● Aim of the exercise: All the data should come back exactly as it was given.

BEGIN Source material

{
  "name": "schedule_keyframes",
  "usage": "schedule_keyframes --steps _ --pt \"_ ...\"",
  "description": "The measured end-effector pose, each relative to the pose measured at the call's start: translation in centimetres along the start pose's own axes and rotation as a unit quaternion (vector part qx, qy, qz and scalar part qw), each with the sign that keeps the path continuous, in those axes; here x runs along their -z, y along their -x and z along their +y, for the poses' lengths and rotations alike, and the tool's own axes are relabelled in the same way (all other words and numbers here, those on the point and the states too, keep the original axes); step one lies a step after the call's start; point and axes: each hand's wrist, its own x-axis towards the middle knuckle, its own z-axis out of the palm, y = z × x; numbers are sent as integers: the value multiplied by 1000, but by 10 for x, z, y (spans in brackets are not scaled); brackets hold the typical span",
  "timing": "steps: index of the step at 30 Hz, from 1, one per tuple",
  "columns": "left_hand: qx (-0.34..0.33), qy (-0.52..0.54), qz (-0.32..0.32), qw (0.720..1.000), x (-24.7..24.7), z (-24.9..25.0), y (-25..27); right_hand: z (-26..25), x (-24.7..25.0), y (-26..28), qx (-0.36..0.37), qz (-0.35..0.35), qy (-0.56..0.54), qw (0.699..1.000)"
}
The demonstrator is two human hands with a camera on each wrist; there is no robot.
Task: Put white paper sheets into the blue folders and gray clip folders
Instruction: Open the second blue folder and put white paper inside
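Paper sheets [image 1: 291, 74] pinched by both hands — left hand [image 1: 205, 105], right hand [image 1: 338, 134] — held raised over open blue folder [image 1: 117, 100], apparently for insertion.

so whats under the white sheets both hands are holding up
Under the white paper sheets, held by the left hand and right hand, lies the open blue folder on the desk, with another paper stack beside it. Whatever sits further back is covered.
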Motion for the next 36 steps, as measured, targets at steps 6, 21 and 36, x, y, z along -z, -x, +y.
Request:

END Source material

● Result of the task:
{
  "name": "schedule_keyframes",
  "usage": "schedule_keyframes --steps _ --pt \"_ ...\"",
  "description": "The measured end-effector pose, each relative to the pose measured at the call's start: translation in centimetres along the start pose's own axes and rotation as a unit quaternion (vector part qx, qy, qz and scalar part qw), each with the sign that keeps the path continuous, in those axes; here x runs along their -z, y along their -x and z along their +y, for the poses' lengths and rotations alike, and the tool's own axes are relabelled in the same way (all other words and numbers here, those on the point and the states too, keep the original axes); step one lies a step after the call's start; point and axes: each hand's wrist, its own x-axis towards the middle knuckle, its own z-axis out of the palm, y = z × x; numbers are sent as integers: the value multiplied by 1000, but by 10 for x, z, y (spans in brackets are not scaled); brackets hold the typical span",
  "timing": "steps: index of the step at 30 Hz, from 1, one per tuple",
  "columns": "left_hand: qx (-0.34..0.33), qy (-0.52..0.54), qz (-0.32..0.32), qw (0.720..1.000), x (-24.7..24.7), z (-24.9..25.0), y (-25..27); right_hand: z (-26..25), x (-24.7..25.0), y (-26..28), qx (-0.36..0.37), qz (-0.35..0.35), qy (-0.56..0.54), qw (0.699..1.000)"
}
The demonstrator is two human hands with a camera on each wrist; there is no robot.
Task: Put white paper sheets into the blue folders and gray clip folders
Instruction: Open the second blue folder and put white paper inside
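Paper sheets [image 1: 291, 74] pinched by both hands — left hand [image 1: 205, 105], right hand [image 1: 338, 134] — held raised over open blue folder [image 1: 117, 100], apparently for insertion.

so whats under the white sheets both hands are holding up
Under the white paper sheets, held by the left hand and right hand, lies the open blue folder on the desk, with another paper stack beside it. Whatever sits further back is covered.
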Motion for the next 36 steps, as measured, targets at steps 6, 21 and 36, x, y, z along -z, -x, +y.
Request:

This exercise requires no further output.